L’assalto al quartier generale ÖRF. L’emittente ha confermato all’APA (Austria Press Agency) che l’incidente si è verificato “davanti alla redazione” intorno alle 16:00 CET. La situazione è stata rapidamente contenuta, ma i video diffusi dal “Kurier” raccontano scene di forte tensione: manifestanti sdraiati a terra, agenti in tenuta antisommossa a bloccarli, e la scritta “ÖRF enabled Genocide” (Der ORF ermöglicht einen Genozid) tracciata in modo vistoso sul pavimento.
Nonostante il caos, ÖRF ha precisato che non c’è mai stato alcun pericolo per il personale né interruzioni delle trasmissioni. In una nota, l’emittente ha ribadito la propria indipendenza editoriale e respinto le accuse di parzialità nella copertura del conflitto israelo-palestinese, dichiarando che «continuerà a garantire un’informazione equilibrata e obiettiva».

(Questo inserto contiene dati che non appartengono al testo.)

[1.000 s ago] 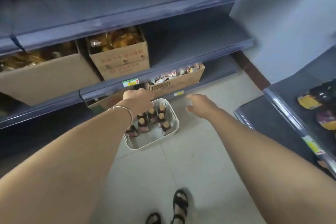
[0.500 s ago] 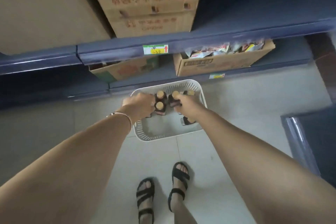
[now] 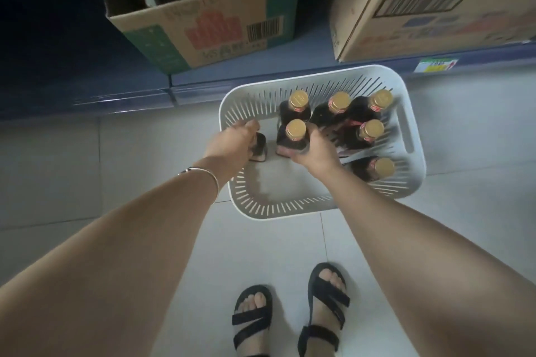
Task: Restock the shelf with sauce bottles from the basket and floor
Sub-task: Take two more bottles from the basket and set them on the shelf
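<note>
A white slotted basket (image 3: 290, 206) sits on the tiled floor in front of the bottom shelf. Several dark sauce bottles with gold caps stand in it, mostly at its far right side (image 3: 372, 130). My left hand (image 3: 232, 143) is closed over the top of one bottle (image 3: 259, 148) at the basket's left; its cap is hidden under my fingers. My right hand (image 3: 314, 151) grips another bottle (image 3: 293, 138) by its body, with the gold cap showing above my fingers.
The blue bottom shelf (image 3: 255, 78) runs just behind the basket and carries two cardboard boxes, one at the left (image 3: 208, 26) and one at the right (image 3: 429, 14). My sandalled feet (image 3: 290, 316) stand on the pale tiles below the basket.
My view has dropped and moved much closer to the basket. Both hands went from hovering above it to closing on bottles inside it.
</note>
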Demonstrator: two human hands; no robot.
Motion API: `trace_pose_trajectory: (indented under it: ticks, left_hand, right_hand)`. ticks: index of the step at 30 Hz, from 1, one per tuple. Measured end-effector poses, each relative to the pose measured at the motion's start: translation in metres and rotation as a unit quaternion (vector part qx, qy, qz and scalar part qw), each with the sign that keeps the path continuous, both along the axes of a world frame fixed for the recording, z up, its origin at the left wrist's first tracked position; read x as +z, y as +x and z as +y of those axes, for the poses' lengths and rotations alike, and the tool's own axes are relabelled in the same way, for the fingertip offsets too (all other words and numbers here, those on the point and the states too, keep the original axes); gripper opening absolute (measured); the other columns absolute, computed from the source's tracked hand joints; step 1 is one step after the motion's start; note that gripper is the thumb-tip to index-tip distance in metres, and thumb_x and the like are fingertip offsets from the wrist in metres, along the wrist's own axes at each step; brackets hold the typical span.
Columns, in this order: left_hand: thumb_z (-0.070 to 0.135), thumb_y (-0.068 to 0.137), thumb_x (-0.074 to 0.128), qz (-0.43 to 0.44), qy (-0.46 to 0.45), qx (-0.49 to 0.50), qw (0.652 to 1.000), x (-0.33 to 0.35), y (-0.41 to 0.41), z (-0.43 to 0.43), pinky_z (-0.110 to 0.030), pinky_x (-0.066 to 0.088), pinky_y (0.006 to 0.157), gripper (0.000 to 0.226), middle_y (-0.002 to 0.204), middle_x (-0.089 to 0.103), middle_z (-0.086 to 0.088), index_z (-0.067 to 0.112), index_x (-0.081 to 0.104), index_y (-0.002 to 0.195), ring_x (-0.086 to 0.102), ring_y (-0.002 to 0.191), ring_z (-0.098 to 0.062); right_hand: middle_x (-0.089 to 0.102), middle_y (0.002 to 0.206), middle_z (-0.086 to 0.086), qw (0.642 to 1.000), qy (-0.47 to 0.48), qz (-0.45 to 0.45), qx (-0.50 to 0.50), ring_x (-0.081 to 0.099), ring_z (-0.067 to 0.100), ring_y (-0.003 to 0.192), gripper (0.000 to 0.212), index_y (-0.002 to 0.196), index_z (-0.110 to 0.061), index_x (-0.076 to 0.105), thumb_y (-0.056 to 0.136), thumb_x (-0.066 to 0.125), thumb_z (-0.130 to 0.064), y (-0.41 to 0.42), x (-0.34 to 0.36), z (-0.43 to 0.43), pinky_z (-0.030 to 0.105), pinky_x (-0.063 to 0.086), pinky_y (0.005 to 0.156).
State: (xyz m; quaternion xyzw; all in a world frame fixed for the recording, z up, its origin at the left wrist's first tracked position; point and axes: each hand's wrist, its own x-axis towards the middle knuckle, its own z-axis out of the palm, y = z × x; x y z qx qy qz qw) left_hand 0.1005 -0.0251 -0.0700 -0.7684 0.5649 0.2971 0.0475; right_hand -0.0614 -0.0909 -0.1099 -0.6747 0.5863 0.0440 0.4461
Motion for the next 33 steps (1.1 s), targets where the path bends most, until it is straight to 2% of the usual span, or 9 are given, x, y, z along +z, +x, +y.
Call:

Tra politica, Eurovision e contestazioni. L’episodio arriva in un momento particolarmente delicato per ÖRF, sotto osservazione politica sia per la gestione del conflitto in Medio Oriente, sia per l’organizzazione del Festival di Eurovision Song Contest 2026, che porterà a Vienna migliaia di visitatori da tutta Europa.
Non a caso, molti fan collegano l’assalto alle polemiche sull’eventuale partecipazione di Israele alla prossima edizione. Le parole di Martin Green, che aveva parlato di una “discussione in corso” sulla presenza israeliana al concorso, tornano ora prepotentemente al centro del dibattito.
Le accuse della politica. Il segretario generale del partito di estrema destra FPÖ, Christian Hafenecker, ha definito la vicenda «uno scandalo di sicurezza di massima gravità », criticando la mancanza di prevenzione nonostante i piani dei manifestanti fossero stati annunciati pubblicamente sui social.
Hafenecker ha inoltre ipotizzato una possibile complicità interna all’ÖRF, alimentando teorie di complotto che rischiano di infiammare ulteriormente lo scontro politico.
Eurovision 2026 sotto i riflettori. Se la redazione ÖRF è tornata rapidamente alla normalità , l’emittente austriaca si trova ora al centro di una vera tempesta politica e mediatica. Con il Festival di Eurovision alle porte, le tensioni sul conflitto israelo-palestinese e le proteste rischiano di pesare sull’atmosfera della competizione.
Dopotutto, Eurovision non è mai stato immune alle polemiche: e a Vienna, nel 2026, il contest promette già di essere carico di tensioni dentro e fuori dal palco.